**PROBLEM DESCRIPTION:** Check every line of the entries below for the word "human", and copy the ones that have it.

**DATA SHOWN:**
----------------
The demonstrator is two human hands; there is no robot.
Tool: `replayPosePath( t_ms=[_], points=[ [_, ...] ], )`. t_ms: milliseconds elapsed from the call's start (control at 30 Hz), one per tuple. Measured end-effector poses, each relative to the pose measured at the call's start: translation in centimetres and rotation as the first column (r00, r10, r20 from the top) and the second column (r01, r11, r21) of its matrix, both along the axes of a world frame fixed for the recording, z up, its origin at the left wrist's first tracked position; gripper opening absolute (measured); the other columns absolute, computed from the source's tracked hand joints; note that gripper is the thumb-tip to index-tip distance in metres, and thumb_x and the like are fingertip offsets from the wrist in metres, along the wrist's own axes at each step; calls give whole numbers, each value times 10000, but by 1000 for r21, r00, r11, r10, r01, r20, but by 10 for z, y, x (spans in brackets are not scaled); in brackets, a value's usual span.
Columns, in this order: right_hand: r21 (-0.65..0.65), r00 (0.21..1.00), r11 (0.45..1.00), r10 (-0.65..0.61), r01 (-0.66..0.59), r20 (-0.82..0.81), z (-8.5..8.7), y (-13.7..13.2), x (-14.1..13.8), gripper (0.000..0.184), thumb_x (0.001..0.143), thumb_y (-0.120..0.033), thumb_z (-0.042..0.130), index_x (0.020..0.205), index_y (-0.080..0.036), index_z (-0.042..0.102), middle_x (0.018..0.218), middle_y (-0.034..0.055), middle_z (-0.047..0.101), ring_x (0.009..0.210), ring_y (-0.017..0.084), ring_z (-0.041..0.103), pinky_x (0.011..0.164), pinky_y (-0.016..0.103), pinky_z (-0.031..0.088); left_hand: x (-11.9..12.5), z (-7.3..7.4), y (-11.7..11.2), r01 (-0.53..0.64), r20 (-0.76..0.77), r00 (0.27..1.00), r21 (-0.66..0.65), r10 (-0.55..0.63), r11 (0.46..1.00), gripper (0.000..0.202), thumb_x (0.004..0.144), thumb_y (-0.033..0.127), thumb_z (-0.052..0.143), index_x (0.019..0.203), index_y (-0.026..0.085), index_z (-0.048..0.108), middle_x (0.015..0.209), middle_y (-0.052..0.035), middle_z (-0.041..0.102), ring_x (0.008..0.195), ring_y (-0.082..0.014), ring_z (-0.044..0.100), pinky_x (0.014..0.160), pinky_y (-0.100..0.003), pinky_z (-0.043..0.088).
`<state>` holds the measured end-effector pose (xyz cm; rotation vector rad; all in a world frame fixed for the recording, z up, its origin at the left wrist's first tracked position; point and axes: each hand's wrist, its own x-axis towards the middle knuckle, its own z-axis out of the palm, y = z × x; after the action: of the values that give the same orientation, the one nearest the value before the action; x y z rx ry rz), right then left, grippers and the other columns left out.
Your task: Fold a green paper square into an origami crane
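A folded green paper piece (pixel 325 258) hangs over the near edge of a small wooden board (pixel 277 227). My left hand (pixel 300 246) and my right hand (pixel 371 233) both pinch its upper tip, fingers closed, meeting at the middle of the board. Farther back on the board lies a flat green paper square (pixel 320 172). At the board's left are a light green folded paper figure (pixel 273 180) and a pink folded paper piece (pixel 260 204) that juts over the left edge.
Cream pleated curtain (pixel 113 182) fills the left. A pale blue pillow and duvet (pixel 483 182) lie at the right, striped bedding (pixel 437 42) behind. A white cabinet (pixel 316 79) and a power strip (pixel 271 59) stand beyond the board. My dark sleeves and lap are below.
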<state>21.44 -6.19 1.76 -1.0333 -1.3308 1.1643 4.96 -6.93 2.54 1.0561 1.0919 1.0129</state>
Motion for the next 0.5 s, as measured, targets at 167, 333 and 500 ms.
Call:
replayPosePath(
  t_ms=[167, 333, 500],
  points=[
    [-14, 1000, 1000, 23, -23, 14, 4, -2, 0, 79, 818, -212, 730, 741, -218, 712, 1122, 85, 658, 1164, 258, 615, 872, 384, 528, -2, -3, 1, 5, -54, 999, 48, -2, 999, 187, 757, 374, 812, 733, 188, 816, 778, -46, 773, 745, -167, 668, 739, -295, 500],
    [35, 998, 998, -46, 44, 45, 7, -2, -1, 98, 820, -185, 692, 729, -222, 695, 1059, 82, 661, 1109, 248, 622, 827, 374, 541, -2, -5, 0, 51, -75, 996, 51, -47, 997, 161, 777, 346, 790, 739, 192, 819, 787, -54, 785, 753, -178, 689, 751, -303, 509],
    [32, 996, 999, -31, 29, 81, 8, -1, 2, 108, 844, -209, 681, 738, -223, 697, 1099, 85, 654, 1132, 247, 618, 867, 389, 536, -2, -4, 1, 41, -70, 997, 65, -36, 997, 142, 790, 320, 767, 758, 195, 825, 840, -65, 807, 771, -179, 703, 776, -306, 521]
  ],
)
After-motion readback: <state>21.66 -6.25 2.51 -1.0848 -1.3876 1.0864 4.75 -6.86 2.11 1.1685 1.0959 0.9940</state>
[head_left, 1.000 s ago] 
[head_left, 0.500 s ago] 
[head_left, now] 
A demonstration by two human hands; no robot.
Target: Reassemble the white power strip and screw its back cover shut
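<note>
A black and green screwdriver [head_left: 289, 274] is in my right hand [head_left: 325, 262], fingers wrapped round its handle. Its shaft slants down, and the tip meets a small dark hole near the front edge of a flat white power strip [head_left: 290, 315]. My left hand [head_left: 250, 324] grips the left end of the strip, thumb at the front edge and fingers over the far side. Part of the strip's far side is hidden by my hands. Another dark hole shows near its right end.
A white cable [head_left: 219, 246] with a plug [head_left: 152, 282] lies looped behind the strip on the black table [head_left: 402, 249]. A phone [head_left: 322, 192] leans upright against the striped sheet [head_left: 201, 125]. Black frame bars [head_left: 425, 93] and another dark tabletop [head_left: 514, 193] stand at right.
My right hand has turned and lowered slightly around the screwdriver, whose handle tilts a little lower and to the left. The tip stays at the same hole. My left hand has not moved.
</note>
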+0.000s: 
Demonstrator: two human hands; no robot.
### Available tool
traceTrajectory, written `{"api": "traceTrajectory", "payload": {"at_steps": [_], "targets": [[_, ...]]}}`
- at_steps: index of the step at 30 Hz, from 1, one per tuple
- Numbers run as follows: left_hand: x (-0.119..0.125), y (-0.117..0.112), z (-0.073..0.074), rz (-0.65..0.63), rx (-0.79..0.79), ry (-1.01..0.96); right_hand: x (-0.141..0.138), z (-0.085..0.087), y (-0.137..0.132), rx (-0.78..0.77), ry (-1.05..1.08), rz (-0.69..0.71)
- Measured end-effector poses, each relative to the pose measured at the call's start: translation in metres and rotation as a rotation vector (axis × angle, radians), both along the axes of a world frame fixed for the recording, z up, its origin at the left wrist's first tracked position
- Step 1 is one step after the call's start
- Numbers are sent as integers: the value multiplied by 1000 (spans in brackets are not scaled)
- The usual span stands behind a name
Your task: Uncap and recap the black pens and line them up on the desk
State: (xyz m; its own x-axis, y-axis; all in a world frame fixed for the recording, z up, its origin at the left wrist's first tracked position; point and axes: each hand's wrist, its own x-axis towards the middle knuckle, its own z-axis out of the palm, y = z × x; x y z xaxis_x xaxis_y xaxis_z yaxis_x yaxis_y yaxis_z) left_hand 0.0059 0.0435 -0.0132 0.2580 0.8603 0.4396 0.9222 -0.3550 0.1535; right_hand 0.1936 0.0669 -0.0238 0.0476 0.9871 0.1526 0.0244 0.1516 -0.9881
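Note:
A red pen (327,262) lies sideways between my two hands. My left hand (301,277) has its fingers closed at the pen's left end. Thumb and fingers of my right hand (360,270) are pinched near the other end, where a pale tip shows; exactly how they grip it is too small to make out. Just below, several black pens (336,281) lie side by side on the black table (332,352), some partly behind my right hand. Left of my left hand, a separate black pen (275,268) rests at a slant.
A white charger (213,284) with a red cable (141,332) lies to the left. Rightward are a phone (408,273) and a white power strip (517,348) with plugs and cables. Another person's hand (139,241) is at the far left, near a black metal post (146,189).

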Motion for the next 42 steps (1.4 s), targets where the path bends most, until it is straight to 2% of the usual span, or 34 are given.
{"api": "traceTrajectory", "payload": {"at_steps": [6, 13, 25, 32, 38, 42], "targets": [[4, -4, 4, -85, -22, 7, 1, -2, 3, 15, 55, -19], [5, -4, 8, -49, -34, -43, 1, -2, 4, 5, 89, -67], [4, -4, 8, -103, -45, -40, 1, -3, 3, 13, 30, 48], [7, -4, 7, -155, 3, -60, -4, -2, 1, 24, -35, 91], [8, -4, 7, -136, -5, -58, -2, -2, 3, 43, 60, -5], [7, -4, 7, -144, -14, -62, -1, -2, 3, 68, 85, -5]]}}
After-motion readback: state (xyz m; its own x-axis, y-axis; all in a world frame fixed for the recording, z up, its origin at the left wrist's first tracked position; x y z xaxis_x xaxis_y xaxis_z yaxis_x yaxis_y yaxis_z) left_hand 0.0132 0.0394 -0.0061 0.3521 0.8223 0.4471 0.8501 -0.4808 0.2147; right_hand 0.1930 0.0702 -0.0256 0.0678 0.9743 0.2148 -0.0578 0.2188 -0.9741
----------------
**REPLY:**
The demonstrator is two human hands; there is no robot.
A demonstration by two human hands; no robot.
Demonstrator: two human hands; no robot.

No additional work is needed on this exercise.